- Born: April 10, 1920 Hamilton, Ohio, US
- Died: August 4, 2016 (aged 96) Waterford, Connecticut, US
- Buried: Arlington National Cemetery
- Branch: United States Navy
- Service years: 1940–1970
- Rank: Lieutenant
- Education: Connecticut College (BS) University of Connecticut (MA)
- Other work: Schoolteacher

= Carl Kimmons =

African-American naval officer

Carl Eugene Kimmons (April 10, 1920 – August 4, 2016) was an American naval officer and World War II submariner who served in the United States Navy from 1940 to 1970. Kimmons was the first person who had enlisted as a mess attendant to serve in every enlisted pay grade from E1 through E9 and end up a commissioned officer. He retired as a full lieutenant after 30 years of service (1940–1970).

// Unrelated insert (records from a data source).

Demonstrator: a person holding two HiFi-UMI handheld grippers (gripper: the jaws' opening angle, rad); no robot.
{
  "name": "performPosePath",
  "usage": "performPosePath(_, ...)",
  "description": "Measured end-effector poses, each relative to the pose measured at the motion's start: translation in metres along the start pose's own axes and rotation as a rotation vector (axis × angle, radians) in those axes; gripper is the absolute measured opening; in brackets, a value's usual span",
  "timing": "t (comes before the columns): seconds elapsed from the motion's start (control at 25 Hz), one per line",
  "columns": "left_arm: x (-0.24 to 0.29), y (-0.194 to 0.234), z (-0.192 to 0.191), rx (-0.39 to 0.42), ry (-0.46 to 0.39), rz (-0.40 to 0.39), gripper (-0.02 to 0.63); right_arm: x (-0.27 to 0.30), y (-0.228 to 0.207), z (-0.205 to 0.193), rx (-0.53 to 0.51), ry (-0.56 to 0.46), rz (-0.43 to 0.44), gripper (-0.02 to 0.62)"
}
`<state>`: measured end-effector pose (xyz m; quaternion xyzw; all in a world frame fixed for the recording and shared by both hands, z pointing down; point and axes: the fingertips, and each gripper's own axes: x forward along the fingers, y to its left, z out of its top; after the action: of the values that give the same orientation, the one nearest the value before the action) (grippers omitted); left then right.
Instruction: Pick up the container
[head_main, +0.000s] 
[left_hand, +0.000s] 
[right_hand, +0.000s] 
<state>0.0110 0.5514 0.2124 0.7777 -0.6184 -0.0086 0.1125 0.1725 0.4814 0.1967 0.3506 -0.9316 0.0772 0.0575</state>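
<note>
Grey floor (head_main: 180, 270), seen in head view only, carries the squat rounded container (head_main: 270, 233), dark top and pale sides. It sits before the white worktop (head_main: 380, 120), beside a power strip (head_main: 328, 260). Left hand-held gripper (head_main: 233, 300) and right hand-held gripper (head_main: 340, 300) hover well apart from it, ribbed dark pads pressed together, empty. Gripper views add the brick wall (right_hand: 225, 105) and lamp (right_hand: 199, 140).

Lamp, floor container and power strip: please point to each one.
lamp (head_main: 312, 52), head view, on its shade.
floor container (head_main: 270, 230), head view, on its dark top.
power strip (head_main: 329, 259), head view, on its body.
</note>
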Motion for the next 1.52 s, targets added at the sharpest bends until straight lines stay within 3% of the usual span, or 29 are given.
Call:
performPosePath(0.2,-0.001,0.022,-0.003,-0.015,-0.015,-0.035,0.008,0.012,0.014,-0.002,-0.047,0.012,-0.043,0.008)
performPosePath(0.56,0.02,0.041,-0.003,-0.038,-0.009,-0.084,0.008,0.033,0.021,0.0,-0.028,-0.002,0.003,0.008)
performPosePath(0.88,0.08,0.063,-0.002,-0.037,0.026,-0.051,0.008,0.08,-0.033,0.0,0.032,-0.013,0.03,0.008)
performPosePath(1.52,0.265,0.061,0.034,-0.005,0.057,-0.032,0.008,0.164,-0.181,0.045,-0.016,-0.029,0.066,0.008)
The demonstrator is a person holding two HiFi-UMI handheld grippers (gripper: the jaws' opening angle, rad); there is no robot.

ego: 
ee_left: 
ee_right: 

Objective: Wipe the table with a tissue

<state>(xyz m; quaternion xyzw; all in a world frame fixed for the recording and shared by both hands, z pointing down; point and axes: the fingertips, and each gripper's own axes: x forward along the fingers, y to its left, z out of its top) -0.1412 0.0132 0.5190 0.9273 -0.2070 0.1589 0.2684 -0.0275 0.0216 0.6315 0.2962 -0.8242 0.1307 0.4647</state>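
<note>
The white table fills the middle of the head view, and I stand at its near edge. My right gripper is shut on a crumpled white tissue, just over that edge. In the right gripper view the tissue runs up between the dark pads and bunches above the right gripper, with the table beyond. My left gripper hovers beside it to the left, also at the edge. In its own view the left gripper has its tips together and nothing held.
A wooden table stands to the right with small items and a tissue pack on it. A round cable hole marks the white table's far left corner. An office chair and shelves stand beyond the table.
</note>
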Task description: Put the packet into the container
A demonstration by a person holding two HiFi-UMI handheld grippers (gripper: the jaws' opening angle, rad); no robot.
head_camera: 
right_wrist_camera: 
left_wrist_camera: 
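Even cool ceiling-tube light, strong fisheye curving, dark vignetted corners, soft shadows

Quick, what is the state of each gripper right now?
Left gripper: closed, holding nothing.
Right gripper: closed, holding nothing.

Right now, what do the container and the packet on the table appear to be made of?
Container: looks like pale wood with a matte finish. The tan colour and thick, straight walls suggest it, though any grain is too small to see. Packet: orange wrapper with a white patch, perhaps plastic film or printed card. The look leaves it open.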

== Early life and service ==
Carl Kimmons was born in Hamilton, Ohio, United States on April 10, 1920. He graduated from high school in 1939 and worked for the Civilian Conservation Corps. He enlisted in the United States Navy in 1940, when racial segregation and discrimination limited African American sailors to low-ranked positions. Kimmons became a mess attendant, feeding and cleaning up after the white officers. After undergoing basic training at Norfolk, Virginia, he was assigned to the destroyer USS McFarland in California in September 1940, where he took on administrative duties such as typing reports and maintaining the ship's log.

== Combat service ==
In 1942, Kimmons requested submarine duty and was assigned to the USS Plunger (SS-179). From 1942 to late 1944, Kimmons served on three submarines and made seven war patrols. His first four patrols took place on the Plunger, where Kimmons was among the crew members responsible for loading torpedoes and manning the .50 caliber deck gun. In November 1943, Kimmons joined the new Balao-class submarine USS Parche (SS-384) and made his three final war patrols. On July 31, 1943, the Parche attacked an Imperial Japanese Navy convoy, sinking two enemy ships and damaging three others in the space of 48 minutes. The American commander, Lawson P. Ramage, received the Medal of Honor while Kimmons and the rest of the crew received a Presidential Unit Citation. Kimmons redeployed to the USS Cobbler (SS-344) during the closing months of World War II.

== Post-1945 service ==
In October 1947, following President Harry S. Truman's executive order that opened all rates to Black servicemen, Kimmons took a pay cut to move from steward 1st class to yeoman 2nd class, which had more potential for promotion. He rose to the rate of chief yeoman by 1952 and did shore duty at the naval station in San Juan, Puerto Rico. In mid-1956, he was transferred to serve aboard the USS Fulton (AS-11), where he advanced to senior chief and master chief yeoman. In 1961, he attended officer training school in Newport, Rhode Island, graduating in May 1961. He then served in the US Hydrographic Office in Washington, D.C., where he worked in administration, security, and top secret control. In 1963, Kimmons continued these responsibilities at the submarine base in New London. His final assignment was to the Navy's underwater sound laboratory in New London, where he served as security officer from 1968 to 1970.

== Second career ==
Settling in Connecticut after retirement, Kimmons graduated magna cum laude with a Bachelor of Science degree in history from Connecticut College in 1973. The college had begun accepting male students only a year before. He continued his education by earning a Master of Arts in education and history from the University of Connecticut and a sixth-year certificate from Southern Connecticut State University. Kimmons worked as a social studies teacher in Waterford high schools for 22 years before retiring from his second career.

In 1987, the Booker T. Washington Community Center of Hamilton, Ohio, named Kimmons to its Hall of Fame.

== Personal life ==
In July 1943, Kimmons married Thelma Jean Lewis, a high school classmate. The couple had three children: Karen, Larry, and Kimberly.

Kimmons died on August 4, 2016, at the age of 96. His wife and daughters survived him. He was interred at Arlington National Cemetery.